### Data
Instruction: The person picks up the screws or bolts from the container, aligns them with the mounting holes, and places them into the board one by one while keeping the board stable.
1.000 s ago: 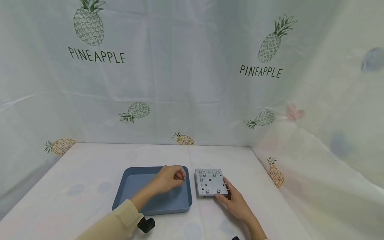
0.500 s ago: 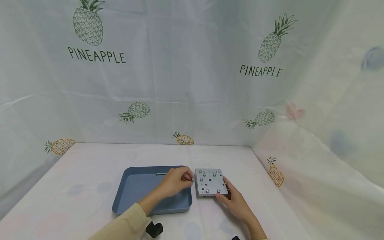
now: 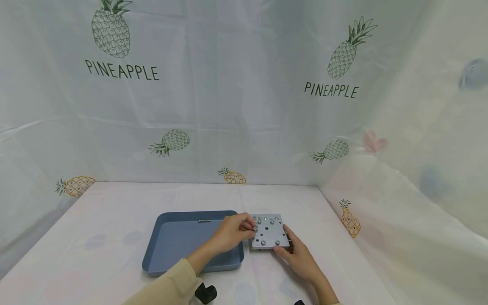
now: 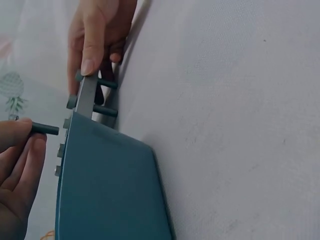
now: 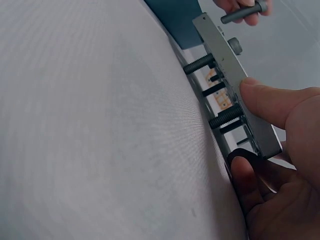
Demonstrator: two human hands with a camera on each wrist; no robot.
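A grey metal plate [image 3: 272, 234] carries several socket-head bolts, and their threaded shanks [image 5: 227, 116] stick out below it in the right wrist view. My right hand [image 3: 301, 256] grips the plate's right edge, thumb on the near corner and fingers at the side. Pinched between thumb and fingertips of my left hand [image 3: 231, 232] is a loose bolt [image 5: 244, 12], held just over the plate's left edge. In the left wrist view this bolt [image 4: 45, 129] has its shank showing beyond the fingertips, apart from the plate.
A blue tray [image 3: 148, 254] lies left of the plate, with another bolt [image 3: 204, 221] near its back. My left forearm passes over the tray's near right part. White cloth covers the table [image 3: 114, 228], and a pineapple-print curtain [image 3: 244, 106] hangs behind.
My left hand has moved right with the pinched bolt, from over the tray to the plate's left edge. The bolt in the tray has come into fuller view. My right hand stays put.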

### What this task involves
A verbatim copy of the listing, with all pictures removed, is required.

### Solution for this exercise
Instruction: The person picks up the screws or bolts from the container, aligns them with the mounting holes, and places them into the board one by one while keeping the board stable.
1.000 s ago: 
0.500 s ago: 
now: 
now: 
now: 
Demonstrator: two human hands with a camera on each wrist; no robot.
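A grey metal plate [image 3: 272, 234] carries several socket-head bolts, and their threaded shanks [image 5: 227, 116] stick out below it in the right wrist view. My right hand [image 3: 301, 256] grips the plate's right edge, thumb on the near corner and fingers at the side. Pinched between thumb and fingertips of my left hand [image 3: 231, 232] is a loose bolt [image 5: 244, 12], held just over the plate's left edge. In the left wrist view this bolt [image 4: 45, 129] has its shank showing beyond the fingertips, apart from the plate.
A blue tray [image 3: 148, 254] lies left of the plate, with another bolt [image 3: 204, 221] near its back. My left forearm passes over the tray's near right part. White cloth covers the table [image 3: 114, 228], and a pineapple-print curtain [image 3: 244, 106] hangs behind.
My left hand has moved right with the pinched bolt, from over the tray to the plate's left edge. The bolt in the tray has come into fuller view. My right hand stays put.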

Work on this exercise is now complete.